As the numbers of al-Qaida prisoners being moved to Guantanamo Bay increases, it's beginning to emerge that all over Afghanistan there are literally thousands more, held by local commanders in makeshift prisons.

Thirty miles north of Kabul, traveling fast and low across the Chimalli Plain, U.S. military Chinooks are avoiding enemy fire to take part in the ongoing search for remaining al-Qaida fighters.

But, reports CBS News Anchor Dan Rather, you don't have to take a military helicopter to find al-Qaida here, you just ask the warlords.

One man says there are more than 100 al-Qaida prisoners being held in various villages nearby, some of them Arab.

He should know, he had nine captives until one man escaped. He agreed to let CBS News meet the remaining eight and told us they were from Pakistan — the type of al-Qaida fighters most hated in Afghanistan.

These few prisoners are all that was left of an al-Qaida group surrounded by Northern Alliance soldiers — the rest blew themselves up with hand grenades.

They looked as if they'd been badly treated. One claimed to have been tortured.

Their doubtful future makes the al-Qaida prisoners being flown into Guantanamo — shackled, blindfolded and in some cases under sedation — look like the lucky ones.

There are more al-Qaida prisoners at the Bagram Air Base outside of Kabul. U.S. military police jailers say they're being treated well.

"Their hands are bound behind in the front (and their) feet are bound. Essentially that's the way it is. They're given blankets and they just sit there," said one soldier.

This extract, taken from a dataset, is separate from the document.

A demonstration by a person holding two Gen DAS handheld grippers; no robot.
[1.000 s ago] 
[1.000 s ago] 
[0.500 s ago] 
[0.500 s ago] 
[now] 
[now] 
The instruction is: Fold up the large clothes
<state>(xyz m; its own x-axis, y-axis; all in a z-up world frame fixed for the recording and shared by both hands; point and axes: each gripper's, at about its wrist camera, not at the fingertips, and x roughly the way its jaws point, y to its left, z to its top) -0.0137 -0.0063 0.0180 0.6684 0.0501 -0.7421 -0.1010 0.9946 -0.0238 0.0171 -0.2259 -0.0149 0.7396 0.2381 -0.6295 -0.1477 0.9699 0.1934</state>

"Any medical needs they have we tend to those. They get fed three meals a day. They get nice new clothes when they come in," he said.

It was obvious that new clothes are only one of the things the men being held by the warlord needed desperately.

One man was in bad shape — his hand was horribly infected and he was running a fever.

It was also clear from the body language of the eight al-Qaida prisoners that they were hopeless and terrified. The local warlord, whose property they seem to be, said no one here sees them as fellow Muslims, they're just hated invaders.